Berlioz
The Capture of Troy [Part One of The Trojans; sung in English]

Cassandra – Susan Bickley
Chorebus – Robert Poulton
Aeneas – John Daszak
Ghost of Hector – Pavlo Hunka
Priam – Gerard O’Connor
Pantheus – Iain Paterson
Ascanius – Victoria Simmonds
Hecuba – Carole Wilson
Helenus – Colin Lee
Greek Captain – Barry Martin
Andromache – Leah Muller
Astyanax – Daniel Opie
Polyxena – Fiona Canfield

Chorus and Orchestra of English National Opera
Paul Daniel

Richard Jones – director
Stewart Laing – designer
Wolfgang Göbbel – lighting
Staging The Trojans must present something of a conundrum: how to convey the relevance of this most classical of fable while honouring its timelessness. On the basis of this staging of the first two acts of Berlioz’s masterwork, it can be said that Richard Jones has captured, albeit fitfully, the first quality while allowing the latter to elude him completely.
Of course, the implications of ’9/11’ could scarcely be avoided in a drama in which conflict and chaos are always apparent. Yet the manner in which Jones has laminated graphic images onto the Virgilian narrative suggests, at best, a narrowing conceptual focus on a situation of developing psychological complexity; at worst, a response somewhere between conceited and naïve.
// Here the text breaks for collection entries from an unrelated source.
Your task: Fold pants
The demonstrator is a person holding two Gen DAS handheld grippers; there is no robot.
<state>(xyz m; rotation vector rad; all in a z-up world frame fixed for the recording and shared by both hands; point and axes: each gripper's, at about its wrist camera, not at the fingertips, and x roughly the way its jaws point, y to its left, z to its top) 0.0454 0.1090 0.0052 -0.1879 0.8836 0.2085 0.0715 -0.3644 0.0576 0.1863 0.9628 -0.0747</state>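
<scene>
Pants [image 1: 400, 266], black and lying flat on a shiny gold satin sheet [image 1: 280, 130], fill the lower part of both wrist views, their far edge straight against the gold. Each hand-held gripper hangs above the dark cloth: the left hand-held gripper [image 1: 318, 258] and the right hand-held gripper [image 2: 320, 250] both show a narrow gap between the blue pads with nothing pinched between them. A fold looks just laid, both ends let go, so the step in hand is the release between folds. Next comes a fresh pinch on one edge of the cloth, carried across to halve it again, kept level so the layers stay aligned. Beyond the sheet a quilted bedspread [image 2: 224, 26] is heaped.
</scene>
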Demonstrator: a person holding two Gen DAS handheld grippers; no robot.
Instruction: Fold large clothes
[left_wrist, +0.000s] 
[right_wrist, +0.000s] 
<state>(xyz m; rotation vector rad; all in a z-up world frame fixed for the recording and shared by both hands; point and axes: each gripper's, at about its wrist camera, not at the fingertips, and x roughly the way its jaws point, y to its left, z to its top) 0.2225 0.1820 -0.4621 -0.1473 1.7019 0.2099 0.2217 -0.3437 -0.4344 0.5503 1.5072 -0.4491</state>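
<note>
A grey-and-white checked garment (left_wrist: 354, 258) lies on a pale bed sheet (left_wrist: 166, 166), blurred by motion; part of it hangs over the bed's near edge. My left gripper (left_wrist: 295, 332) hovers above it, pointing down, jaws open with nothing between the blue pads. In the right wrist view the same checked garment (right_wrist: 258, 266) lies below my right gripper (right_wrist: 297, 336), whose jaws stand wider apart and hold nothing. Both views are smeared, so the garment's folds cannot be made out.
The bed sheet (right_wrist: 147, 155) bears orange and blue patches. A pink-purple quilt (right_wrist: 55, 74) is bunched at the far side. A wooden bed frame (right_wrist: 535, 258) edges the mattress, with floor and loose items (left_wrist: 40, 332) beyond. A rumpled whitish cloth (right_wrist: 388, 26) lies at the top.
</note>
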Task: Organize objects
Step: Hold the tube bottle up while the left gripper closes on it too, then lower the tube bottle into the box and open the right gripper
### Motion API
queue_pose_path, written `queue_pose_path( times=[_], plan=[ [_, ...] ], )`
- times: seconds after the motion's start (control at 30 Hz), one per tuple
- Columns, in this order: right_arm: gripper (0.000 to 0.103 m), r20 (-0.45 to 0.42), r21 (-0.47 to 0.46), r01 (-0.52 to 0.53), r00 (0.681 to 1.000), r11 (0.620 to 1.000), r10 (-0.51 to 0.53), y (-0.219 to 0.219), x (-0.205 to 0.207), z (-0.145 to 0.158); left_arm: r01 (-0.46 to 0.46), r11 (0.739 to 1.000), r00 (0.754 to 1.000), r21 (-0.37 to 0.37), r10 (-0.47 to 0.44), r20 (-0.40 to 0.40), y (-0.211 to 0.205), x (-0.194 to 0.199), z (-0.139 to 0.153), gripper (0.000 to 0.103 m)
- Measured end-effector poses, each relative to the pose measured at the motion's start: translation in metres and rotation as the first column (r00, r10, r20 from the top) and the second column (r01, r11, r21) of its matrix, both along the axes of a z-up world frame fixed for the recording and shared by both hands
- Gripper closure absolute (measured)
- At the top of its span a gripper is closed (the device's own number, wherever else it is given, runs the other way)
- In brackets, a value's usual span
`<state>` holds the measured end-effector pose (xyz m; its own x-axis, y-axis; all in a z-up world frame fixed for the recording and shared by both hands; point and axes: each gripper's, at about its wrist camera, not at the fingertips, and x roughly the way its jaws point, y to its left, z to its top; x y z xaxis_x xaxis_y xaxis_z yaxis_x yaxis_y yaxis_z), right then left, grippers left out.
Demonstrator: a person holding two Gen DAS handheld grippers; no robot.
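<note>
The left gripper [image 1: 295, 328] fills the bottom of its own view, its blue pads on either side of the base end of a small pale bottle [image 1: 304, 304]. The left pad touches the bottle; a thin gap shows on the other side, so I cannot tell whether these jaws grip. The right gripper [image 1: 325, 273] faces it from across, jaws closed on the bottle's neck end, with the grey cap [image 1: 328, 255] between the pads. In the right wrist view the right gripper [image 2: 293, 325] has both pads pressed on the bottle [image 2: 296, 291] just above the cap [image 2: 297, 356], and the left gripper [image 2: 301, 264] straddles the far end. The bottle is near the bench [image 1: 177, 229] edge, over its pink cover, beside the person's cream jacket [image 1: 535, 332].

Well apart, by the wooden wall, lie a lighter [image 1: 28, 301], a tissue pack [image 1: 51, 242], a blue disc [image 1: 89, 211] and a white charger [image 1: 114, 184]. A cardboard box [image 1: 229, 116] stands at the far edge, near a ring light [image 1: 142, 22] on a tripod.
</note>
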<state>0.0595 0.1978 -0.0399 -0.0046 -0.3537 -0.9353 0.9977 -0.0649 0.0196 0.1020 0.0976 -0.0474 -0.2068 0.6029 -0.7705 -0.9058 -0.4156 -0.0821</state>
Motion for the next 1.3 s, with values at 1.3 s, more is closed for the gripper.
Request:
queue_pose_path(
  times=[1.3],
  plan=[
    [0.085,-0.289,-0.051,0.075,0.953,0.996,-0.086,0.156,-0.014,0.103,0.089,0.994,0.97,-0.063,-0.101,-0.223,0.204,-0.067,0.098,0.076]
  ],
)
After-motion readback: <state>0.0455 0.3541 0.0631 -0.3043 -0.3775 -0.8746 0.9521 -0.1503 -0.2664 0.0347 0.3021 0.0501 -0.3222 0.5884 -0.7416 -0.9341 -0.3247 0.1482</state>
Those bound up with the capture of Troy emerge not as persons made real by their actions and responses, but as ciphers reduced to enacting commonplace situations of the present age.
Thus Cassandra, whose prophecies of doom and destruction range across the ’Trojan’ acts, becomes a middle-aged sociopath needing restraint from her menopausal excesses. Chorebus, her betrothed, is a careerist with no desire to question, let alone undermine, the social status quo. Hector is remembered as a JFK-like statesman with Andromache his Jackie-O consort; Priam a benevolent sugar-daddy, keen to boost his popular rating. The allusions to ’Ground Zero’ and Weapons of Mass Destruction as Troy falls might have implied an inherent topicality through the ages, but instead suggest an all-too-obvious reaching for visual archetypes.
Despite these limitations – and the onstage appearance of a ’real’ wooden horse was a welcome feature – the musical component of this production is always, and often more than, dependable. Susan Bickley’s Cassandra is less commanding or implacable than previous assumptions, but sung with a telling humanity and compassion in the face of the inevitable. That she dominates both scenic and musical action is a tribute to her powers of vocal-acting, and in accord with the female centres of influence that Berlioz sets up in each ’half’ of his opera.
Otherwise, Robert Poulton makes a properly gullible Chorebus, Gerard O’Connor a well-meaning but witless Priam and Pavlo Hunka a vividly-defined Ghost of Hector – in itself a compensation for the visual fudge. As Aeneas, John Daszak has taken on perhaps the most crucifying tenor part in the repertoire: if sometimes strained in the upper register, the musicality of his response suggests an empathy which should find fulfilment in the ’Carthagenian’ acts to come.
Given the impact of Sir Colin Davis’s concert performances of the opera over the last decade, it would be easy to criticise Paul Daniel’s conducting as tentative or under-powered. In fact, he finds a very plausible balance between characterising incidental detail and the broad sweep, which carries over from the discursiveness of the first act to the visceral brevity of its successor. Playing was rarely less than secure, with such crucial points as the clarinet solo that embodies Andromache’s grief persuasively rendered, though offstage contributions need greater immediacy if Berlioz’s spatial dynamism is to be given its due. The currently under-threat ENO chorus sang lustily and with vigour; those representing the doomed Trojan woman can hardly be blamed for a certain self-effacement when given the appearance of peace protestors.
No, this isn’t yet The Trojans for the 21st century – any more than it avoids confusing the topical with the trivial. But if Jones can bring greater conceptual clarity to his portrayal of ’The Trojans at Carthage’, and Daniel tighten his already apparent grip on the musical drama, this could still be a production which embodies rather than merely regurgitates the spirit of its time.